Josh Beekman

Current position
- Title: Director of Football Initiatives
- Team: Boston College
- Conference: Atlantic Coast Conference

Biographical details
- Born: June 30, 1983 (age 42) Amsterdam, New York, U.S.
- Alma mater: Boston College

Playing career
- 2003–06: Boston College
- 2007–10: Chicago Bears
- 2010: Florida Tuskers
- 2011: Indianapolis Colts (offseason/practice only)
- 2012: Jacksonville Jaguars
- Position(s): Offensive lineman

Coaching career (HC unless noted)
- 2012: Eastern Kentucky (GA) (offseason)
- 2013–2015: FIU (GA)
- 2016: Concord (OL)
- 2017: Garden City (OL)

Accomplishments and honors

Awards
- First-team All-American (2006); First-team All-ACC (2006); Second-team All-ACC (2005);

= Josh Beekman =

American football player and coach (born 1983)

Josh Beekman (born June 30, 1983) is currently the Director of Football Initiatives at Boston College and a former guard in the National Football League (NFL). He played high school football in his hometown of Amsterdam, New York. He played college football at Boston College. Beekman was selected by the Chicago Bears in the fourth round of the 2007 NFL draft and spent three seasons with the team. He was a member of the Florida Tuskers of the United Football League (UFL) and the Indianapolis Colts following his tenure with the Bears.
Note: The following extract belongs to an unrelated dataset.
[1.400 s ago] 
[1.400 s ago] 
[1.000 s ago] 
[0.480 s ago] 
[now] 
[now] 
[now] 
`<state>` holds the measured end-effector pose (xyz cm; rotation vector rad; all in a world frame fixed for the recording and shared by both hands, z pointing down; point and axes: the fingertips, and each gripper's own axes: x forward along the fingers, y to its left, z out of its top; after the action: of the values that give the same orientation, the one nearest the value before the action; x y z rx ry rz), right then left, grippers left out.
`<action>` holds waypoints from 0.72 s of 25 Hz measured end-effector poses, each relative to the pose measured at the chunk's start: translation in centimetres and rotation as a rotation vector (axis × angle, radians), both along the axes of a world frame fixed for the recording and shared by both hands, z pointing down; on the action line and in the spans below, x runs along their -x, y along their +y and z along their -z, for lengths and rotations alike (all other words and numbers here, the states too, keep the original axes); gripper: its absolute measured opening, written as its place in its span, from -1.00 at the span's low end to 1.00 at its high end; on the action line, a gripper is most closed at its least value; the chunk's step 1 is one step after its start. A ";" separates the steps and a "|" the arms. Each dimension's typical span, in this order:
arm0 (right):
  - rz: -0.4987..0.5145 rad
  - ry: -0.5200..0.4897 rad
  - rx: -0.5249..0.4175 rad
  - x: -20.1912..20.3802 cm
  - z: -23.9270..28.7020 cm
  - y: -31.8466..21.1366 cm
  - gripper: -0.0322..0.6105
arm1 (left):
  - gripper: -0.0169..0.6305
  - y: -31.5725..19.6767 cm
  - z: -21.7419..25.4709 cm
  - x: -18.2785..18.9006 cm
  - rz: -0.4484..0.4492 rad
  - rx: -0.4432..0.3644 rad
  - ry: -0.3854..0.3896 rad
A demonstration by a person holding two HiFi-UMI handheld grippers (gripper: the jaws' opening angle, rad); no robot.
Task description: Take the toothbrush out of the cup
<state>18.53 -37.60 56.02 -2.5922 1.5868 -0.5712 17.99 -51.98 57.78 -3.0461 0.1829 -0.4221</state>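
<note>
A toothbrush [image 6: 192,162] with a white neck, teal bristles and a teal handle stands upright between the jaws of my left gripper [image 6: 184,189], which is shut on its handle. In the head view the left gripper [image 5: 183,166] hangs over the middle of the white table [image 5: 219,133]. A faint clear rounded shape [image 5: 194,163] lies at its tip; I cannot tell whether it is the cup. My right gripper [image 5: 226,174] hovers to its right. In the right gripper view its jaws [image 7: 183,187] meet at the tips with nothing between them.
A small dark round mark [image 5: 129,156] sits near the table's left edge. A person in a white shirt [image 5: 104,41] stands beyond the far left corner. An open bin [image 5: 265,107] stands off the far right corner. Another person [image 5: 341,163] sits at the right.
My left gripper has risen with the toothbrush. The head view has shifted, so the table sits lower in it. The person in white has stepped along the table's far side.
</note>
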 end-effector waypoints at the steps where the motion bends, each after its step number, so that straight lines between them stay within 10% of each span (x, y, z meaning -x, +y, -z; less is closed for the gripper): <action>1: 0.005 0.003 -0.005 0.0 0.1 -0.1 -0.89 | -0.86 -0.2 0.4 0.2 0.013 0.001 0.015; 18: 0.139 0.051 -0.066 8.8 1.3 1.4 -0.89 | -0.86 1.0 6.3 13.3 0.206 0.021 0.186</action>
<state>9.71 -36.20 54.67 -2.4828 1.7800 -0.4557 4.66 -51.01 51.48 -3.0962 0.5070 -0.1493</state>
Beekman signed with the Jacksonville Jaguars on August 12, 2012 and he was on the active roster at the beginning of the season. He was released on September 12, 2012.

==College career==
Beekman was a decorated offensive guard for Boston College from 2002 to 2006 and he started 37 straight games for the Eagles from 2004 to 2006. As a senior team captain, Beekman earned Associated Press First-team All-America honors and he was also the receipt of the 2006 Jacobs Blocking Trophy for the most valuable blocker in the Atlantic Coast Conference, where he was First-team All-Conference in 2006.

He won the 2006 Scanlan Award an award given by the Boston College Varsity Club Award to the senior football player outstanding in scholarship, leadership, and athletic ability.

Off the field, Beekman also played an active role in the community and often attended charity events during his college tenure.

==Professional career==

Pre-draft measurables
| Height | Weight | Arm length | Hand span | 40-yard dash | 10-yard split | 20-yard split | 20-yard shuttle | Three-cone drill | Vertical jump | Broad jump | Bench press |
| 6 ft 1+5⁄8 in (1.87 m) | 313 lb (142 kg) | 32+1⁄2 in (0.83 m) | 9+1⁄2 in (0.24 m) | 5.43 s | 1.86 s | 3.06 s | 4.81 s | 8.24 s | 25.5 in (0.65 m) | 7 ft 9 in (2.36 m) | 24 reps |
All values from NFL Combine

===Chicago Bears===
Beekman was drafted by the Chicago Bears in the fourth round (130th overall) of the 2007 NFL draft and went on to play three years for the Bears where he started 20 games in total.

In 2008, Beekman started all 16 regular season games at left guard and he was one of the members of the Bears offensive line that had the same 5 starters for the entire season, one of just 6 teams in the NFL to accomplish that feat in that year.

===Florida Tuskers===
After being released by the Chicago Bears in September 2010, Beekman became a member of the Florida Tuskers of the United Football League and the Tuskers played in the 2010 UFL Championship Game.

===Indianapolis Colts===
Beekman was signed by the Indianapolis Colts in August 2011. He was released before the beginning of the season.

===Jacksonville Jaguars===
Beekman was signed by the Jacksonville Jaguars in August 2012. He was on the active roster at the beginning of the season, but was released on September 12, 2012.

==Coaching career==
Beekman was an intern strength and conditioning coach at Boston College from January to May 2011.

Beekman joined Eastern Kentucky University football staff in the spring of 2012 as the graduate assistant offensive line coach and spent the offseason at EKU. He also had an internship with the Miami Dolphins in June 2012.

In Spring 2013, Beekman was hired by head coach Ron Turner to be Florida International University's graduate assistant offensive line coach.

In March 2016, Beekman was hired by head coach Paul Price to be Concord University's offensive line coach. In 2016, as his first year of being the offensive line coach, two offensive linemen of Concord University, Coleman Osborne and Paul Smith, were named to the first-team of the All-MEC Team.

==Personal life==
Beekman graduated from Boston College with a bachelor's degree in history and a master's degree in administrative studies. He also obtained a master's degree in sports management from Florida International University while he worked there as a football GA.

Beekman is a devout Christian. He and his wife were married since 2009.